Occupational exposure to wood dust and risk of nasal and nasopharyngeal cancer: A case-control study among men in four nordic countries-With an emphasis on nasal adenocarcinoma.

Author information

1
Faculty of Social Sciences, University of Tampere, Tampere, Finland.
2
Cancer Registry of Norway, Oslo, Norway.
3
Department of Epidemiology and Biostatistics, Karolinska Institutet, Stockholm, Sweden.
4
Icelandic Cancer Registry, Reykjavik, Iceland.
5
Faculty of Medicine, University of Iceland, Reykjavik, Iceland.
6
Cancer Registry of Norway, Institute of Population-Based Cancer Research, Oslo, Norway.
7
Department of Community Medicine, Faculty of Health Sciences, University of Tromsø, The Arctic University of Norway, Tromsø, Norway.
8
Department of Medical Epidemiology and Biostatistics, Karolinska Institutet, Stockholm, Sweden.
9
Genetic Epidemiology Group, Folkhälsan Research Center, Helsinki, Finland.
10
Director for Research, Finnish Cancer Registry-Institute for Statistical and Epidemiological Cancer Research, Unioninkatu 22, FI-00130 Helsinki, Finland.
11
Professor in Epidemiology, Faculty of Social Sciences, University of Tampere, Finland.

Abstract

The current study aims to provide stronger evidence to aid in our understanding of the role of cumulative occupational exposure to (softwood-dominated) mixed wood dust in aetiology of nasal cancer.
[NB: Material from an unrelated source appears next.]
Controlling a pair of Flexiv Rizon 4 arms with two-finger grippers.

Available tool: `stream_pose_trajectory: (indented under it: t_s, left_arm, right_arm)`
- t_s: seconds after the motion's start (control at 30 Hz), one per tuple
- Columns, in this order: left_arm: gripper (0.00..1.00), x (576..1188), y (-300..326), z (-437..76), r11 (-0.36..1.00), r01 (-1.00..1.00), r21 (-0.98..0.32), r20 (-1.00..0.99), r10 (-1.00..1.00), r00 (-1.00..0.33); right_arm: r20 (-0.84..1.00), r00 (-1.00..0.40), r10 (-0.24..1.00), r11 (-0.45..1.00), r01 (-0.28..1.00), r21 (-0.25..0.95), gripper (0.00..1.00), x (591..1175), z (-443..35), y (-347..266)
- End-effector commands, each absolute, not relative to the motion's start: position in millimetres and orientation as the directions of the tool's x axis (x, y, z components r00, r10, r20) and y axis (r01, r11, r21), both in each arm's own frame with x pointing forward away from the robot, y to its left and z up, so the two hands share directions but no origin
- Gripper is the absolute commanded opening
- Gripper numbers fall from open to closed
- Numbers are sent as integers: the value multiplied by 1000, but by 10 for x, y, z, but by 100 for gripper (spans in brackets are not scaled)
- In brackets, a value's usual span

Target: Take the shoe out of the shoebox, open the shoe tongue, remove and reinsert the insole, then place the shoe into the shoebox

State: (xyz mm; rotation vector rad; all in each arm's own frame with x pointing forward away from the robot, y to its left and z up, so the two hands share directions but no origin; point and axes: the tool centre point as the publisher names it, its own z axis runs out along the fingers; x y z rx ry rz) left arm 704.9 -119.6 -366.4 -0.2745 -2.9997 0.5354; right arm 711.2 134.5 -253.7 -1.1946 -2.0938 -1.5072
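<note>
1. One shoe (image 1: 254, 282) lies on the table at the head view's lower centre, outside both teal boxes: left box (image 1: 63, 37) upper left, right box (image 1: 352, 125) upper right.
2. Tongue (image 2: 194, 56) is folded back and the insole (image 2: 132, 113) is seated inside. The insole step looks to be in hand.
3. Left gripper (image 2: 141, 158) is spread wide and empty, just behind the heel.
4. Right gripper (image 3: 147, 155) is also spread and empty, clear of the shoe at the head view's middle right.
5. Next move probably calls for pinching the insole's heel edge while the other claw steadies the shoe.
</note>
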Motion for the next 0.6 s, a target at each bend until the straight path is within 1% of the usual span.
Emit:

We included broad exposure occurred in a range of wood-processing occupation across varied industries in four Nordic countries. A population-based case-control study was conducted on all male cases with nasal adenocarcinoma (393 cases), other types of nasal cancer (2,446) and nasopharyngeal cancer (1,747) diagnosed in Finland, Sweden, Norway and Iceland between 1961 and 2005. For each case, five male controls, who were alive at the time of diagnosis of the case (index date), were randomly selected, matched by birth-year and country. Cumulative exposures (CE)s to wood dust and formaldehyde before the index date were quantified based on a job-exposure matrix linked to occupational titles derived from population censuses. Hazard ratios (HRs) for the CE of wood dust were estimated by conditional logistic regression, adjusted for CE to formaldehyde and 95% confidence intervals (CIs) were calculated. There was an increasing risk of nasal adenocarcinoma related to wood dust exposure. The HR in the highest CE category of wood dust (≥ 28.82 mg/m3 -years) was 16.5 (95% CI 5.05-54.1). Neither nonadenocarcinoma of the nose nor nasopharyngeal cancer could be linked to wood dust exposure. CE to softwood-dominated mixed wood dusts is strongly linked with elevated risk in nasal adenocarcinoma but not with other types of nasal or nasopharyngeal cancer.

KEYWORDS:

nasal adenocarcinoma; nasal cancer; wood dust

PMID:
28840594
DOI:
10.1002/ijc.31015
[Indexed for MEDLINE]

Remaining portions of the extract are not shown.